Forced Migration Review ; 67:26-28, 2021.
Article in English | CAB Abstracts | ID: covidwho-2045404

ABSTRACT

Building a robust healthcare system is dependent on infection prevention and control (IPC), which is also essential during pandemics. In late 2020, a multi-country assessment was conducted, and it revealed serious issues that need to be fixed. Poor infection prevention and control (IPC) infrastructure and practices during the Ebola outbreaks in West Africa in 2014 to 2015 and the Democratic Republic of the Congo in 2019 resulted in high numbers of health-care worker infections and decreased use of health services because of people's fear of transmission. The International Rescue Committee (IRC) created a baseline set of IPC criteria for COVID-19 based on their experience with Ebola in an effort to facilitate quick IPC advancements at healthcare facilities serving people impacted by violence and displacement. The main tenets of this basic package for IPC are on personnel and responsibility, expertise and application, and resources and infrastructure. The administered facilities by IRC perform better generally than those by MOH and other partners, it is crucial to mention. The reason for this discrepancy is that IRC can more readily make modifications in facilities that it directly maintains than in facilities that it merely supports. This should show that even under the most challenging situations, it is possible to put appropriate IPC procedures in place.

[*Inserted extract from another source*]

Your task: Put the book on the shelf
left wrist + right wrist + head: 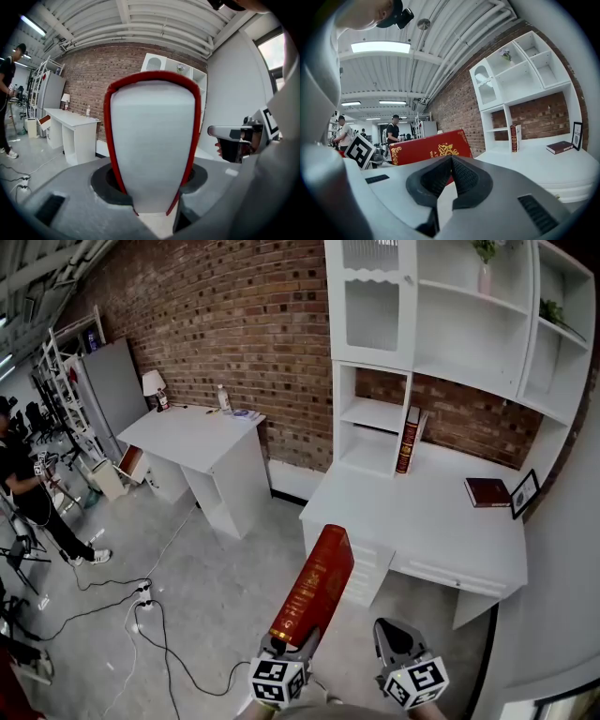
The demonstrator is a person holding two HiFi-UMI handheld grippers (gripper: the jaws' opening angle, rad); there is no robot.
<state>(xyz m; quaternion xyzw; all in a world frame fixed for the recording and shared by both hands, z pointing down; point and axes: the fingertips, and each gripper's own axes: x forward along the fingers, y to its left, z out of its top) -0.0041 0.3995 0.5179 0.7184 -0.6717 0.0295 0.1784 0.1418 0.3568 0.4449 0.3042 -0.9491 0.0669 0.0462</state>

Members of the World Health Assembly (WHA) decided to enhance WASH services in healthcare facilities in four resolutions that were enacted in 2019. 2 Member states likewise urged nations to improve IPC, particularly in the WASH industry, in order to guarantee the greatest standards of universal healthcare. IPC is still given too little priority despite these international agreements.

20.
Cancer Epidemiology, Biomarkers & Prevention ; 30(7 Suppl):4-114, 2021.
Article in English | CAB Abstracts | ID: covidwho-2044470

ABSTRACT

These proceedings contains 114 articles that discuss building toward resilient health systems as the main topic of the first ASGCR plenary. Speakers stressed the significance of collaborations, adaptation, and innovation while highlighting crucial gaps that have appeared in the face of serious threats and emergencies like COVID-19, climate change, and political shifts. In order to close the gap between research and practice in cancer prevention and control in LMICs, this workshop covered evidence-based and cutting-edge solutions. The sometimes transient nature of many programs and initiatives was discussed, along with the difficulties of sustainability in the face of conflicting priorities and dangers to reliable health systems. Nevertheless, even as it discussed past failings, the event also recognised significant gains and started a conversation about resilient building patterns. The second plenary addressed equality in international cancer research, acknowledging the inequalities in the field's translational capacity. Research in LMICs has frequently led to important advances in cancer science, such as the early Burkitt lymphoma treatment trials in Uganda and the human papillomavirus immunisation trials in Costa Rica. The LMIC groups who contributed to these triumphs have frequently not received the rewards of this progress fairly. Inequities in cancer between high-income countries (HIC) and low- and middle-income countries (LMICs) also lead to research that fails to take into account the entire scientific worth of studies carried out in LMICs as well as the worldwide burden of disease. Established power imbalances that are frequently related to funding sources can hinder the development of HIC's career and local knowledge. To ensure the translation of research findings, suggestions included multisectoral stakeholder engagement across entire health systems, such as finance and education, as well as proper humility and listening on the part of HIC researchers and funders. Additionally, the chance for two-way information exchange and learning, respecting local knowledge, and developing trust to ensure successful relationships were noted. In turn, successful collaborations and active community involvement were considered as the way to effectively translate and disseminate research findings.